Yes, some readers crave grandiosity—heroes, villains, the Great Man Theory dressed in narrative drag. Napoleon didn’t just wage war; he “struggled with destiny.” Stalin wasn’t just a paranoid bureaucrat; he was “a force of history.” These are characters written by history with the same myth-making brush that writes fiction. Convenient, cathartic, utterly inaccurate.

But I don’t write demigods. I write witnesses, floaters, participants without insight. They’re often not even granted the courtesy of closure. They move through a world that refuses to acknowledge their significance. And why should it? The cosmos doesn’t care if your backstory is tragic or if your girlfriend left you on page forty-two.

Sometimes the character who seems central is merely catalytic. Other times, they’re inert—filler between philosophies. If someone changes, maybe it’s society, not them. Maybe the reader. Or maybe no one.

So no, I don’t build arcs. I don’t force characters to evolve like Pokémon just because Act III demands it. I drop them into a world and watch what happens—often, nothing. Because that, more than any tidy redemption tale, is how life actually works.



That’s the work. Not myth-making. Not therapy. Observation. Dissection. Not a ladder to transcendence but a mirror, tilted just so.

Welcome to Ridley Park. Watch your footing. There are no arcs—only echoes.

AI Editor Issues

I employ AI editors for copyediting and alpha-reading. They are useful but have limitations.

Some of my writing is ordinary – Acts I, II, and III; Beginning, Middle, and End. This is AI’s sweet spot: assess a piece and compare it to a million similar pieces, sharing plot structures, story and character arcs, heroes’ journeys, and saving cats.

Other stories are experimental. They don’t follow the Western tradition of tidy storylines and neat little bows, evey aspect strongly telegraphed, so as not to lose any readers along the journey.
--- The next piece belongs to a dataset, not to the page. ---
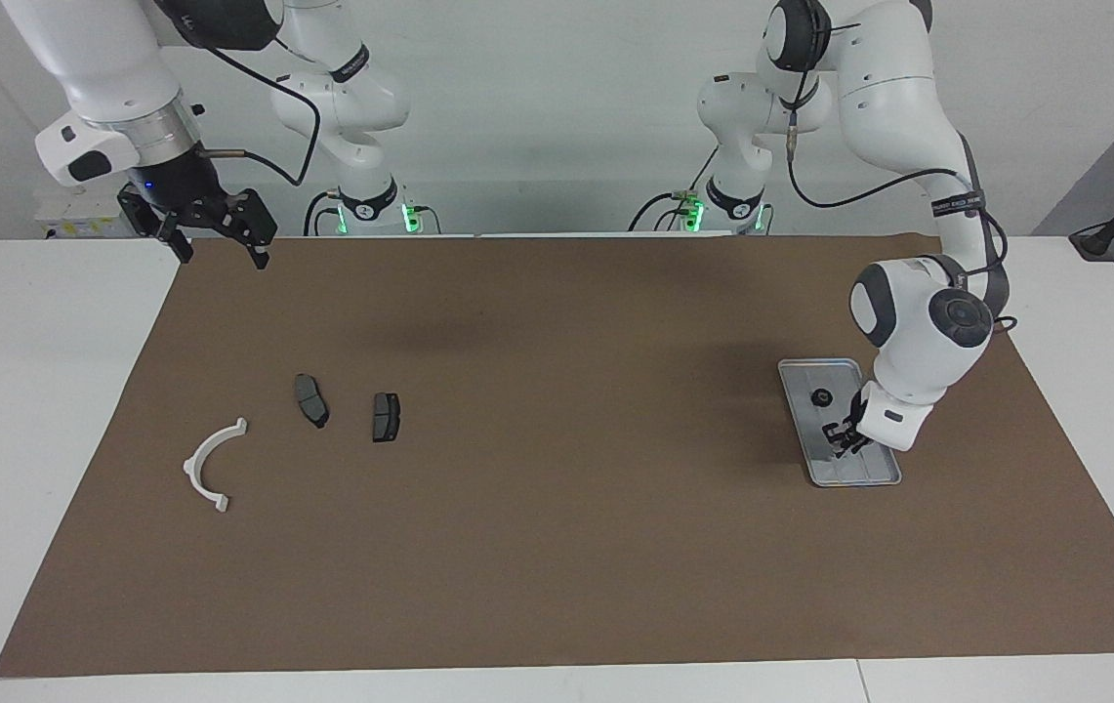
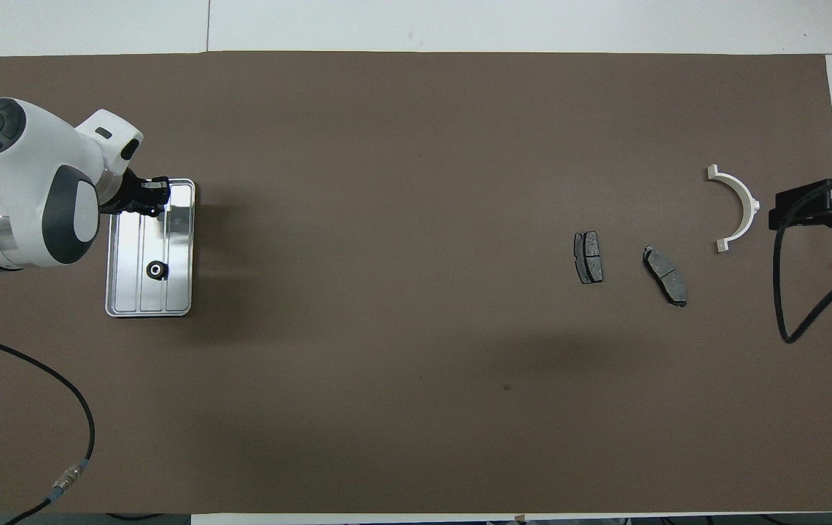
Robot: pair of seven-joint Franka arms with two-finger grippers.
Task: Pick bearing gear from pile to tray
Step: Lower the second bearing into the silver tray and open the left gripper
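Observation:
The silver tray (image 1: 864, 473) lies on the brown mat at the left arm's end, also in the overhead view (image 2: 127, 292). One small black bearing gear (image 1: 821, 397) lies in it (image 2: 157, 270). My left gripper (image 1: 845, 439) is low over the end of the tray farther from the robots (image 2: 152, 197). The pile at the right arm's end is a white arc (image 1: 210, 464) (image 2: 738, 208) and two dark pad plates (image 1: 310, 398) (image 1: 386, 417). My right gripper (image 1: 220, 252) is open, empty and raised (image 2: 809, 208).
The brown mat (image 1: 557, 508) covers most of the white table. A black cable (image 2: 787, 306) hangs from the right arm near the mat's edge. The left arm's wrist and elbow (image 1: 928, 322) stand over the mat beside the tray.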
Mary approaches a doorway. Mary opens the door. She walks through the doorway — the doorway she had approached.

Obviously, this is silly and exaggerated, but the point remains. AI presumes that readers need to be spoonfed, especially American audiences. (No offence.)
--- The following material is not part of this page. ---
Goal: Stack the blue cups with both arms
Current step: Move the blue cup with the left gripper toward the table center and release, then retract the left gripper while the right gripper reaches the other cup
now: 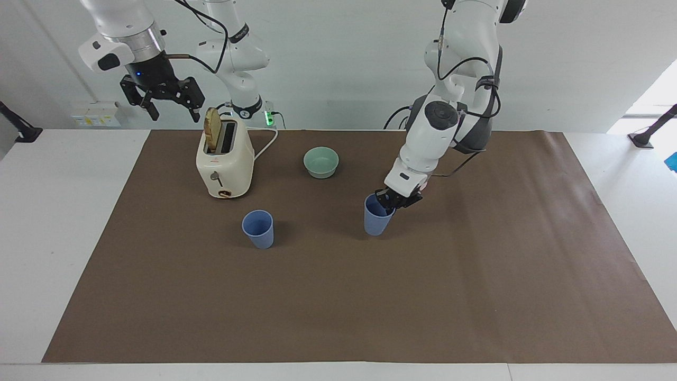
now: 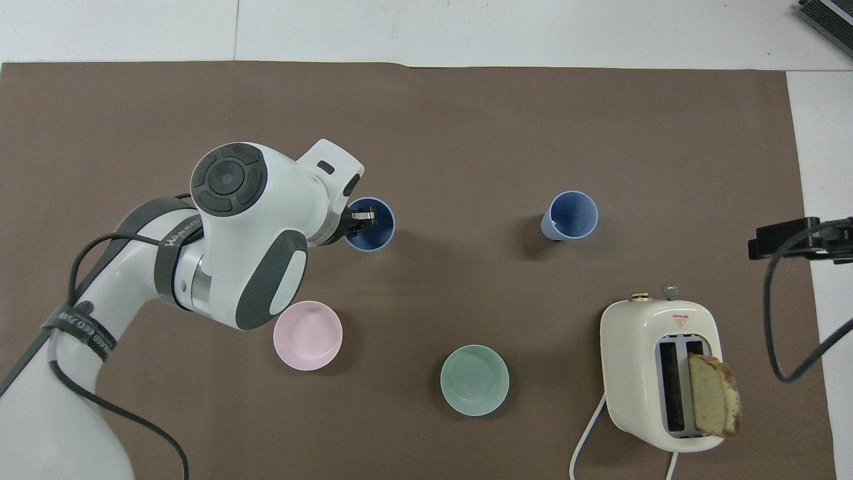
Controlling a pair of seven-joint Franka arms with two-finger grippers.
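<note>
Two arms at table. Left arm (image 1: pixel 439 132) reaches out, left gripper (image 1: pixel 390 203) clamped on rim of one cup (image 1: pixel 376 216), one finger inside, cup just above mat or touching it, cannot tell. Right gripper (image 1: pixel 165 103) waits up over toaster (image 1: pixel 225 159), fingers apart, empty. Other cup (image 1: pixel 258 228) stands alone on mat, well apart from held cup, toward right arm's end. Pink bowl (image 2: pixel 308 335) under left arm, green bowl (image 1: pixel 321 161) near. Progress: pickup done; carry, nesting left.
</note>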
But life doesn’t work like this. We often witness events where we have no idea what happens after we experience them. We pass strangers on the street, not knowing anything about their past or future. We overhear something interesting, never to get a resolution. We get passed by for a promotion but never know the reason why.

In science, there are lots of dead ends. Do we want to know the answers? Yes. Is one likely? Maybe; maybe not. Will we make up answers just to satisfy our need for closure? It happens all the time.

In writing, we seem to not accept these loose ends. How many times have you read a review or critique where the complaint is, “What happened to this character?” or “Why didn’t Harry Potter use his invisibility cloak more than once despite it being an obvious solution to many prior and future challenges he faced?”

Sure. I agree that it feels like a plot hole, but the author doesn’t have to tell you that Harry lost it in a poker match, it got lost in the wash, or Ron snatched it.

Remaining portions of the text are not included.